#### [Your instructions]
Transcribe all the data below exactly, leaving its pictures out.
################
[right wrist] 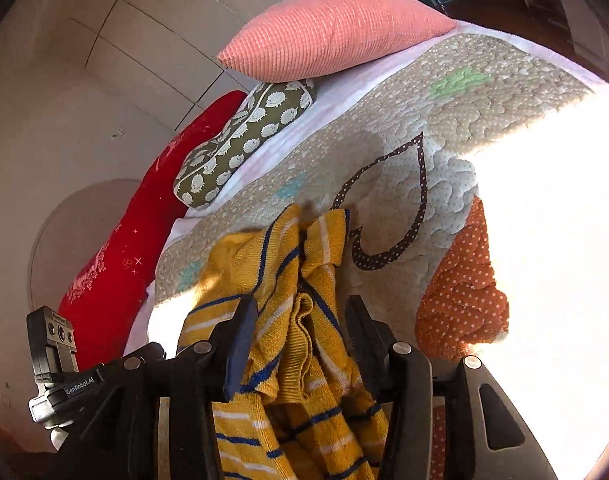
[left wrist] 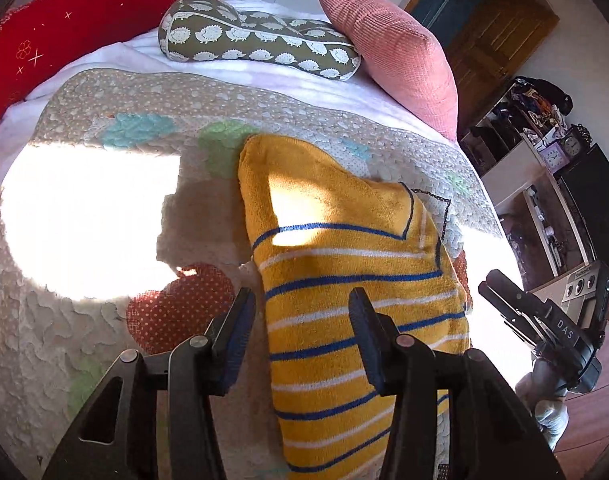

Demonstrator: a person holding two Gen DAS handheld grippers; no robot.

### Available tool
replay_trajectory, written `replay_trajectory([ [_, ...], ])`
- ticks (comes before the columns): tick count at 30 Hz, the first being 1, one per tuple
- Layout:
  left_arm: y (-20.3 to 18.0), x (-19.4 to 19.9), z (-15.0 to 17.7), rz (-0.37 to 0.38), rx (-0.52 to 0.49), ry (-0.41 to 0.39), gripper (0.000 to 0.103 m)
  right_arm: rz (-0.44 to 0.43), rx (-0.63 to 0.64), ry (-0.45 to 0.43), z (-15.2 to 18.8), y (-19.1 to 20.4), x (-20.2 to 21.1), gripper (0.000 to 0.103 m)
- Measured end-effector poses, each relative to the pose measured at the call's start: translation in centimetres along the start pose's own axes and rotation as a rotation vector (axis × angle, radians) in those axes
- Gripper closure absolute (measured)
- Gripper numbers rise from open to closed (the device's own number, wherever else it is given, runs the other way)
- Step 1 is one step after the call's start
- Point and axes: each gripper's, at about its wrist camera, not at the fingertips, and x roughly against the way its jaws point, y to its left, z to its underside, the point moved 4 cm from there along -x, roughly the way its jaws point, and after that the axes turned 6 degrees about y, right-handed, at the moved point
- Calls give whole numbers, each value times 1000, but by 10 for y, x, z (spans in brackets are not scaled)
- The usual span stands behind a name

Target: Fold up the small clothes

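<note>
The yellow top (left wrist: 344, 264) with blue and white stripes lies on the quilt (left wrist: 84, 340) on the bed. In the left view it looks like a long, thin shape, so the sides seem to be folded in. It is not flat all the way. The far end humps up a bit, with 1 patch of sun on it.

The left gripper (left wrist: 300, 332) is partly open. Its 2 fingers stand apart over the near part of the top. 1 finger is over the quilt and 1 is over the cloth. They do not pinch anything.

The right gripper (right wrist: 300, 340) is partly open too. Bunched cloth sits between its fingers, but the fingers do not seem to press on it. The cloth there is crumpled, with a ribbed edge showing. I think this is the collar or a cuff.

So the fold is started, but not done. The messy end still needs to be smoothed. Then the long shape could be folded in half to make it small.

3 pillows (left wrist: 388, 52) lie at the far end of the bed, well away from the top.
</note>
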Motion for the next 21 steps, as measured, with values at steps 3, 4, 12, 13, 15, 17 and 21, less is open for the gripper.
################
#### [Answer to this problem]
[right wrist] 
[left wrist] 

Demonstrator: a person holding two Gen DAS handheld grippers; no robot.

### Available tool
replay_trajectory, written `replay_trajectory([ [_, ...], ])`
- ticks (comes before the columns): tick count at 30 Hz, the first being 1, one per tuple
- Layout:
  left_arm: y (-20.3 to 18.0), x (-19.4 to 19.9), z (-15.0 to 17.7), rz (-0.37 to 0.38), rx (-0.52 to 0.49), ry (-0.41 to 0.39), gripper (0.000 to 0.103 m)
  right_arm: rz (-0.44 to 0.43), rx (-0.63 to 0.64), ry (-0.45 to 0.43), z (-15.2 to 18.8), y (-19.1 to 20.4), x (-20.2 to 21.1), gripper (0.000 to 0.103 m)
- Measured end-effector poses, each relative to the pose measured at the call's start: translation in centimetres along the start pose's own axes and rotation as a rotation vector (axis × angle, radians) in those axes
- Gripper closure absolute (measured)
- Gripper numbers rise from open to closed (the device's own number, wherever else it is given, runs the other way)
- Step 1 is one step after the call's start
- Point and axes: each gripper's, at about its wrist camera, not at the fingertips, and x roughly against the way its jaws point, y to its left, z to its underside, the point moved 4 cm from there along -x, roughly the way its jaws point, and after that the axes turned 6 degrees about y, right-handed, at the moved point
- Calls give whole numbers, each value times 1000, but by 10 for y, x, z (spans in brackets are not scaled)
- The usual span stands behind a name

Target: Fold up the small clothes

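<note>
The yellow top (left wrist: 344, 264) with blue and white stripes lies on the quilt (left wrist: 84, 340) on the bed. In the left view it looks like a long, thin shape, so the sides seem to be folded in. It is not flat all the way. The far end humps up a bit, with 1 patch of sun on it.

The left gripper (left wrist: 300, 332) is partly open. Its 2 fingers stand apart over the near part of the top. 1 finger is over the quilt and 1 is over the cloth. They do not pinch anything.

The right gripper (right wrist: 300, 340) is partly open too. Bunched cloth sits between its fingers, but the fingers do not seem to press on it. The cloth there is crumpled, with a ribbed edge showing. I think this is the collar or a cuff.

So the fold is started, but not done. The messy end still needs to be smoothed. Then the long shape could be folded in half to make it small.

3 pillows (left wrist: 388, 52) lie at the far end of the bed, well away from the top.
</note>
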Motion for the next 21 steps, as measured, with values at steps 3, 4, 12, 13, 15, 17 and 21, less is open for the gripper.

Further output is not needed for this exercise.